**About this exercise:** Below is a listing with pictures in it; transcribe exactly the lines from the one that has "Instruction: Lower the" through the one that has "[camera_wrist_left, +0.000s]", and omit those pictures.

**Data shown:**
=== Begin Enclosure ===

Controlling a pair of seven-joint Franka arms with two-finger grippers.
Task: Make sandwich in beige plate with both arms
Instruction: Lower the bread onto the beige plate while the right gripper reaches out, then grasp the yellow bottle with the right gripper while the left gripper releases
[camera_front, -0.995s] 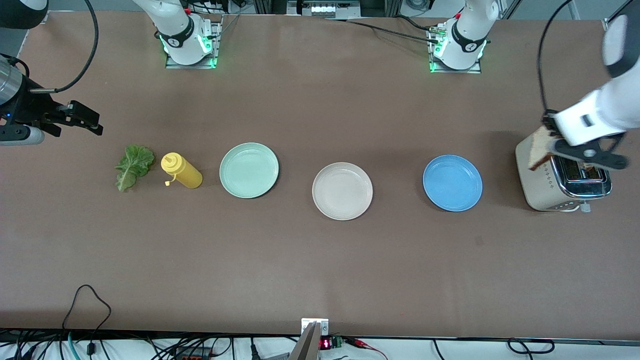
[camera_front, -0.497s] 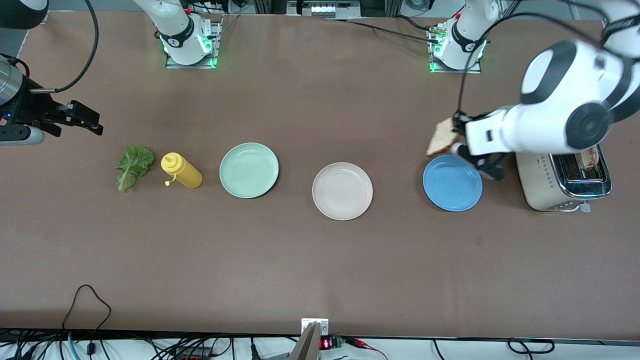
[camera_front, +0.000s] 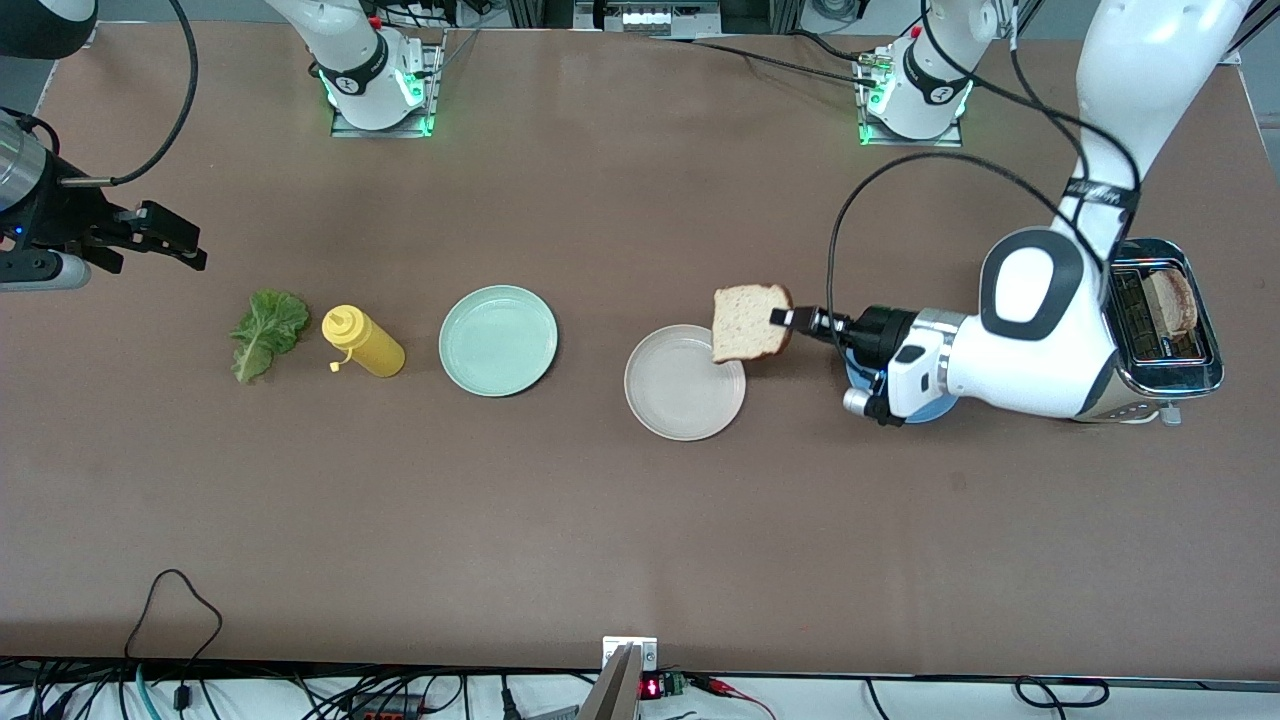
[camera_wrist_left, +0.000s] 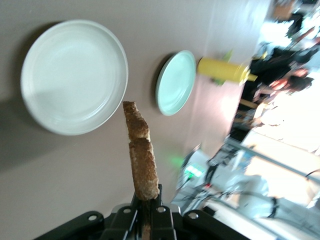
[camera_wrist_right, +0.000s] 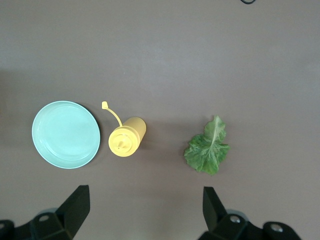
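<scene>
A brown tabletop (camera_front: 600, 520) is seen carrying, in one row, a lettuce leaf (camera_front: 266, 331), yellow squeeze bottle (camera_front: 364, 342), mint-green plate (camera_front: 497, 340), beige plate (camera_front: 680, 390), blue plate (camera_front: 925, 412) and toaster (camera_front: 1150, 350).

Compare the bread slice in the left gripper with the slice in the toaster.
The square light-brown bread slice, pinched in the shut left gripper, hangs over the round beige plate's rim. The second bread slice stands in the silver toaster's slot, ungripped and partly hidden. Both are brown with darker crusts.
</scene>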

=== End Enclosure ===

**Written solution:**
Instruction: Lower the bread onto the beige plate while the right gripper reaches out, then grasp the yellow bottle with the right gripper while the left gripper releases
[camera_front, -0.995s] 
[camera_front, -0.497s] 
[camera_front, +0.000s] 
[camera_wrist_left, +0.000s] 

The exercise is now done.